■ EXERCISE GOAL ■
Whatever appears in the listing, return all of it exactly.
START DATA BLOCK
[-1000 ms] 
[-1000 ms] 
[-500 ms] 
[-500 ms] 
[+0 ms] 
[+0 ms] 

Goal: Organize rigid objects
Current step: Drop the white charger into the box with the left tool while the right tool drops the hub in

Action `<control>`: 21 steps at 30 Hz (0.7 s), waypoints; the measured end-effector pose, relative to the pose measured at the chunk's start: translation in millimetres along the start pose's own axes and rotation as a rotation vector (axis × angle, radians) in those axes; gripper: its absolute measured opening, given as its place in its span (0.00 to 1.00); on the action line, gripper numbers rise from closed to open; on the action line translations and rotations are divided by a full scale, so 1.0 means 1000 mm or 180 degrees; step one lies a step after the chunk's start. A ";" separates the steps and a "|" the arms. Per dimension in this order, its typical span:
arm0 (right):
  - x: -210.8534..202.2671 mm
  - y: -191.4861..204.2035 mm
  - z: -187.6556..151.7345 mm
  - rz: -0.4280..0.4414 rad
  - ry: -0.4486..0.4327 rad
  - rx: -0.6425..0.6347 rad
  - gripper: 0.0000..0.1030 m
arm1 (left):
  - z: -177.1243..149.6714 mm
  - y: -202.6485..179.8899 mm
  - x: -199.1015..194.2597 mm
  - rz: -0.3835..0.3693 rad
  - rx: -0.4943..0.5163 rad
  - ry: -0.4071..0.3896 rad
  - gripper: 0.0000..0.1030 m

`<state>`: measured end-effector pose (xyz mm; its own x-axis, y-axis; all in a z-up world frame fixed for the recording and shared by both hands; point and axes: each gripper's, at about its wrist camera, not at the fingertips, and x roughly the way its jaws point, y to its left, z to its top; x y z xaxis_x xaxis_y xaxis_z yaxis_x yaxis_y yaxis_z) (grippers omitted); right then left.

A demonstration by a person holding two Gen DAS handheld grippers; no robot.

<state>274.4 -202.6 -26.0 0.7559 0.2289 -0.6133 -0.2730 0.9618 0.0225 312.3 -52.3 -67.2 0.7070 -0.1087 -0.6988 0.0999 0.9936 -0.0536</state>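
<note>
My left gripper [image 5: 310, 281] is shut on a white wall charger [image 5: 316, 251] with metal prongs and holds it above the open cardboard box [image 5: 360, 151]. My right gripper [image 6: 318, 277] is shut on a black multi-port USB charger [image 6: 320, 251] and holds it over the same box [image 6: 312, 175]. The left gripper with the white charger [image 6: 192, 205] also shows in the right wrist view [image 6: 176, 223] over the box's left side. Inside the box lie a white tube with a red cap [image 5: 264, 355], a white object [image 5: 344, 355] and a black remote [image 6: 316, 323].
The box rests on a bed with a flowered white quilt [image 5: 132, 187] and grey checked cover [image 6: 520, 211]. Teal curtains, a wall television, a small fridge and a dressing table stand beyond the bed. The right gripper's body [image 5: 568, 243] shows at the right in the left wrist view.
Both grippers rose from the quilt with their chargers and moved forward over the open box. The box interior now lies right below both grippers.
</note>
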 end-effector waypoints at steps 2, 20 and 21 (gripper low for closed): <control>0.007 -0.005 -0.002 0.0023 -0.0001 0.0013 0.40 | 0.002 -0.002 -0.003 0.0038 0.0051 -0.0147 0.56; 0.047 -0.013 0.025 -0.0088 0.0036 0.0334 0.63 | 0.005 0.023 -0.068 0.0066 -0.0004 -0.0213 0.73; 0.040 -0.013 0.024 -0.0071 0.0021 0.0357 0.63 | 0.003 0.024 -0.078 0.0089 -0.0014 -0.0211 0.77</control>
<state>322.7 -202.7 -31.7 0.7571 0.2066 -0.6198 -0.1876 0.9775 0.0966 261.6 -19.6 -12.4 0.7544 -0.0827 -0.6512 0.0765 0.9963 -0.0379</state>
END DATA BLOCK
■ SOLUTION FOR THIS TASK ■
[-1000 ms] 
[-1000 ms] 
[-500 ms] 
[-500 ms] 
[+0 ms] 
[+0 ms] 

Goal: Organize rigid objects
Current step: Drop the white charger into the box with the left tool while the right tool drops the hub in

Action `<control>`: 21 steps at 30 Hz (0.7 s), waypoints; the measured end-effector pose, relative to the pose measured at the chunk's start: translation in millimetres along the start pose's own axes and rotation as a rotation vector (axis × angle, radians) in those axes; gripper: its absolute measured opening, given as its place in its span (0.00 to 1.00); on the action line, gripper numbers rise from closed to open; on the action line translations and rotations are divided by a full scale, so 1.0 means 1000 mm or 180 degrees; step one lies a step after the chunk's start. A ";" separates the steps and a "|" the arms. Per dimension in this order, its typical span:
arm0 (right):
  - x: -210.8534..202.2671 mm
  - y: -191.4861..204.2035 mm
  - z: -187.6556..151.7345 mm
  - rz: -0.4280..0.4414 rad
  - ry: -0.4486..0.4327 rad
  - rx: -0.6425..0.6347 rad
  - gripper: 0.0000..0.1030 m
arm1 (left):
  - z: -177.1243..149.6714 mm
  - y: -202.6485..179.8899 mm
  - x: -199.1015..194.2597 mm
  - rz: -0.3835..0.3693 rad
  - rx: -0.4943..0.5163 rad
  - ry: -0.4071..0.3896 rad
  - gripper: 0.0000..0.1030 m

`<state>`: measured end-effector pose (xyz mm; its own x-axis, y-axis; all in a z-up world frame fixed for the recording and shared by both hands; point and axes: each gripper's, at about its wrist camera, not at the fingertips, and x roughly the way its jaws point, y to its left, z to its top; x y z xaxis_x xaxis_y xaxis_z yaxis_x yaxis_y yaxis_z) (grippers omitted); right then left.

A demonstration by a person holding two Gen DAS handheld grippers; no robot.

<state>274.4 -202.6 -26.0 0.7559 0.2289 -0.6133 -0.2730 0.9618 0.0225 312.3 -52.3 -67.2 0.7070 -0.1087 -0.6988 0.0999 0.9936 -0.0536</state>
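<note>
My left gripper [image 5: 310, 281] is shut on a white wall charger [image 5: 316, 251] with metal prongs and holds it above the open cardboard box [image 5: 360, 151]. My right gripper [image 6: 318, 277] is shut on a black multi-port USB charger [image 6: 320, 251] and holds it over the same box [image 6: 312, 175]. The left gripper with the white charger [image 6: 192, 205] also shows in the right wrist view [image 6: 176, 223] over the box's left side. Inside the box lie a white tube with a red cap [image 5: 264, 355], a white object [image 5: 344, 355] and a black remote [image 6: 316, 323].
The box rests on a bed with a flowered white quilt [image 5: 132, 187] and grey checked cover [image 6: 520, 211]. Teal curtains, a wall television, a small fridge and a dressing table stand beyond the bed. The right gripper's body [image 5: 568, 243] shows at the right in the left wrist view.
Both grippers rose from the quilt with their chargers and moved forward over the open box. The box interior now lies right below both grippers.
</note>
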 end-effector waypoints at steps 2, 20 and 21 (gripper low for closed): <control>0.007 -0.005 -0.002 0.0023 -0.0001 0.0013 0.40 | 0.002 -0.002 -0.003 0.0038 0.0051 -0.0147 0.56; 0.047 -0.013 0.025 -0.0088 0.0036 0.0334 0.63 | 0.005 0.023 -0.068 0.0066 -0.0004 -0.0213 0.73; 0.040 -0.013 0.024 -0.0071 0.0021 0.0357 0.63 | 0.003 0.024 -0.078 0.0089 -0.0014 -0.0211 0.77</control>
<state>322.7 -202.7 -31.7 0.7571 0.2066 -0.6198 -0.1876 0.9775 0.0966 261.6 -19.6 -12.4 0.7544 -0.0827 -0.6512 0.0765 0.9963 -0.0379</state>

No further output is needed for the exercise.